According to the lawmaker, after the Assembly passed the motion, the next move is for the Speaker to communicate the subsequent resolution to the Council of Ministers with a view to reporting back to the Assembly at its next sitting in Nairobi, Kenya, next month.
Among some of the claims, the lawmaker said, is the issue of equity in partner states’ representation in the hiring process.
“There were also concerns about ‘very qualified candidates’ who were left out in short-listing.”
Any department in the Community dealing with or handling recruitment will be target for investigation, especially the bloc’s human resource department.
Ogle could not say the likely recommendations in case some individuals are found to have been recruited fraudulently following such an inquest, but was emphatic that “any corruptible practices must be penalised accordingly.”

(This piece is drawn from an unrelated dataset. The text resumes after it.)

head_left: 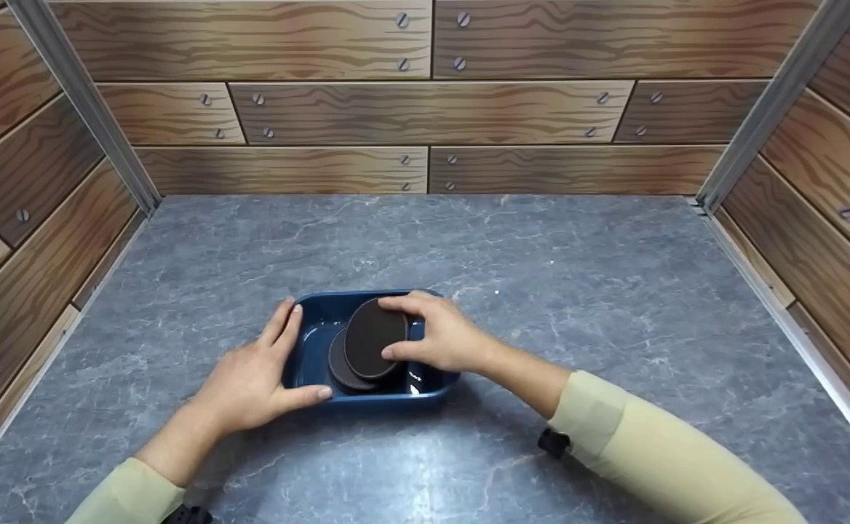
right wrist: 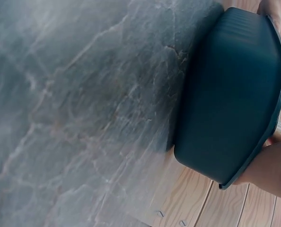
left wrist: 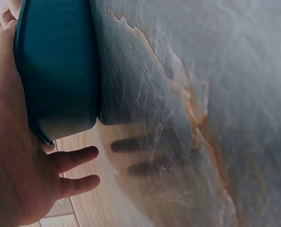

The Arusha-based EAC Secretariat is the executive organ of the Community that ensures that regulations and directives adopted by the Council of Ministers – the central decision-making and governing organ of the EAC – are properly implemented, and provides the Council with strategic recommendations.
About five months ago, the Secretariat appealed to partner states to agree on lifting a freeze on the recruitment of new staff with the looming mandatory retirement of some 52 professionals between July and November, next year.
The concern was that mass exit of staff would adversely affect operations if vacant posts are not filled promptly.
Before then, a four-day strategic meeting of permanent secretaries from EAC affairs ministries in Moshi, Tanzania, was informed that the Secretariat should be allowed to commence the recruitment process to fill vacant positions.
Furthermore, the Secretariat was tasked to develop a smooth transition plan to make sure EAC operations are not adversely affected by the mass exit.
But with the newly-passed EALA resolution, the Secretariat will have to halt the recruitment process pending investigations.
The freeze on the recruitment affects the general staff – not lawmakers – working in EALA, the East African Court of Justice (EACJ), the principal judicial organ of the Community, as well as other institutions.
However, Richard Owora Othieno, the EAC head of corporate communications and public affairs, said allegations of corruption in the Secretariat’s recruitment process are baseless since an independent firm is in charge.
“The Secretariat has contracted the services of an independent and professional human resource recruitment firm, Deloitte and Touche of Dar-es-Salaam, to handle its recruitment, so the issue of corruption does not arise,” Othieno told The New Times.
According to information on the EAC official website, more than 400 people work for various EAC organs and institutions in five partner states.
It says that while recruiting, the EAC seeks to secure the highest standards of efficiency, technical competence, professionalism and integrity and any national from a partner state, is eligible to apply for jobs.
Equal representation and non-discrimination are said to be among the key standards followed in recruitment of staff of the Community.
Normally done on a quota system, the recruitment process is supposed to be reflective of equal representation of gender and the partner states. People working for the EAC (organs and institutions) are supposed to be entitled to equal treatment irrespective of political inclination, gender, colour of skin, religion, culture, education, social status, ethnic affiliation or nationality.
Among other available employment opportunities, the EAC frequently engages experts under individual contracts to work on short-term projects as an individual consultant or a consortium.